** Opening EXCERPTED DATA block **
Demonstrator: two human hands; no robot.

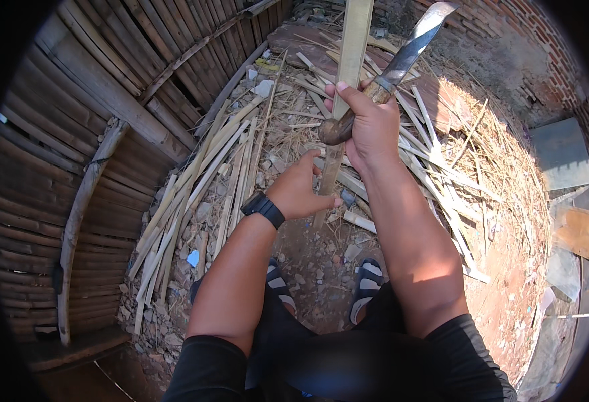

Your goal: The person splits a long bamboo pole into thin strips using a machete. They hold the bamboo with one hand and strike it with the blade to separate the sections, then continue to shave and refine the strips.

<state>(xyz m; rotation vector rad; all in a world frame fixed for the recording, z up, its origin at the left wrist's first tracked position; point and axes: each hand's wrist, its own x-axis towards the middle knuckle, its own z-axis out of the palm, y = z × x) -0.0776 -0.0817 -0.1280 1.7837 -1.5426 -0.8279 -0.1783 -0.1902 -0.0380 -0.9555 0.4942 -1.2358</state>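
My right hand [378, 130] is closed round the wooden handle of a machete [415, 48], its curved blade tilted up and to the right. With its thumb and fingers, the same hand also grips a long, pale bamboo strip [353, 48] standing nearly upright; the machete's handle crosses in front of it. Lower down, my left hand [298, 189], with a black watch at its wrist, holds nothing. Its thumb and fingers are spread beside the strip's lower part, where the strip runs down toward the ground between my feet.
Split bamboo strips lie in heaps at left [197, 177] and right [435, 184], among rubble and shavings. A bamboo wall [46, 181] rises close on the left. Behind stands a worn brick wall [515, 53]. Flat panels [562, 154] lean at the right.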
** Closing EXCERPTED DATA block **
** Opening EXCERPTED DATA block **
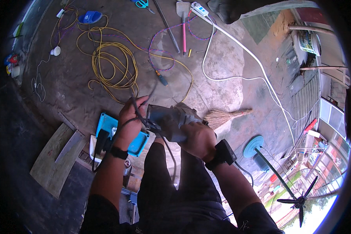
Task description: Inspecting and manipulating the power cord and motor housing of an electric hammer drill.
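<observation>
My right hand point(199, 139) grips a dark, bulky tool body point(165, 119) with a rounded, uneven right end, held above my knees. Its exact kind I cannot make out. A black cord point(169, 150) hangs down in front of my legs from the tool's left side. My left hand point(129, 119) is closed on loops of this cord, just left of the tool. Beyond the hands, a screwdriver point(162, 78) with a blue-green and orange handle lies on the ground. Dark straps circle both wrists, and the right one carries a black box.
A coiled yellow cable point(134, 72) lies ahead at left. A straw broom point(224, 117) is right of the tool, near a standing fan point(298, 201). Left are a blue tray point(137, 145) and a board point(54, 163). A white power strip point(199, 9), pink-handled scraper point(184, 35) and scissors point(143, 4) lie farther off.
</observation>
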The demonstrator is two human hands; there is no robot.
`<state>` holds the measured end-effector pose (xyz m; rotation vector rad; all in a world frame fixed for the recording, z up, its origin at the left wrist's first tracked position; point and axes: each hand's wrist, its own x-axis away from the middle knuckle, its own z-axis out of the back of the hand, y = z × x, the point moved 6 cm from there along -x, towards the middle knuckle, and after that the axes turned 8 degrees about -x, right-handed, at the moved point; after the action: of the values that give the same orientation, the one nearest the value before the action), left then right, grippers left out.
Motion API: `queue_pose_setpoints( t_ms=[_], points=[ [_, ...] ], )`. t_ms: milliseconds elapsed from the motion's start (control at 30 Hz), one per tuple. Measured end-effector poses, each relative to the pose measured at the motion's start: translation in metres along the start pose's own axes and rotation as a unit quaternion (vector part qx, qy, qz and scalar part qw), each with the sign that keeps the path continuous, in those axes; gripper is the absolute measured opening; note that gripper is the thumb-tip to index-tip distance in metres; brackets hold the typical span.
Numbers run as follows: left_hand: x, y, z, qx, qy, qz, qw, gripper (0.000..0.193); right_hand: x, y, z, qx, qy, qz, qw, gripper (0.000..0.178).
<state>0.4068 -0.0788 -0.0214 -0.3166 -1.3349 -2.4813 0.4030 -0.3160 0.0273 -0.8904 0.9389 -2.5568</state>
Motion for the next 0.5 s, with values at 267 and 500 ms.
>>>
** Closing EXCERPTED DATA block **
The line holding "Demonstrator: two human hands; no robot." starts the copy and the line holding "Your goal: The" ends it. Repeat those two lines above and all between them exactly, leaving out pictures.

# SOLUTION TO THIS EXERCISE
Demonstrator: two human hands; no robot.


Your goal: The person splits a long bamboo pole into thin strips using a machete. They hold the bamboo with one hand and strike it with the blade to separate the sections, then continue to shave and refine the strips.

Nothing remains to be done for this exercise.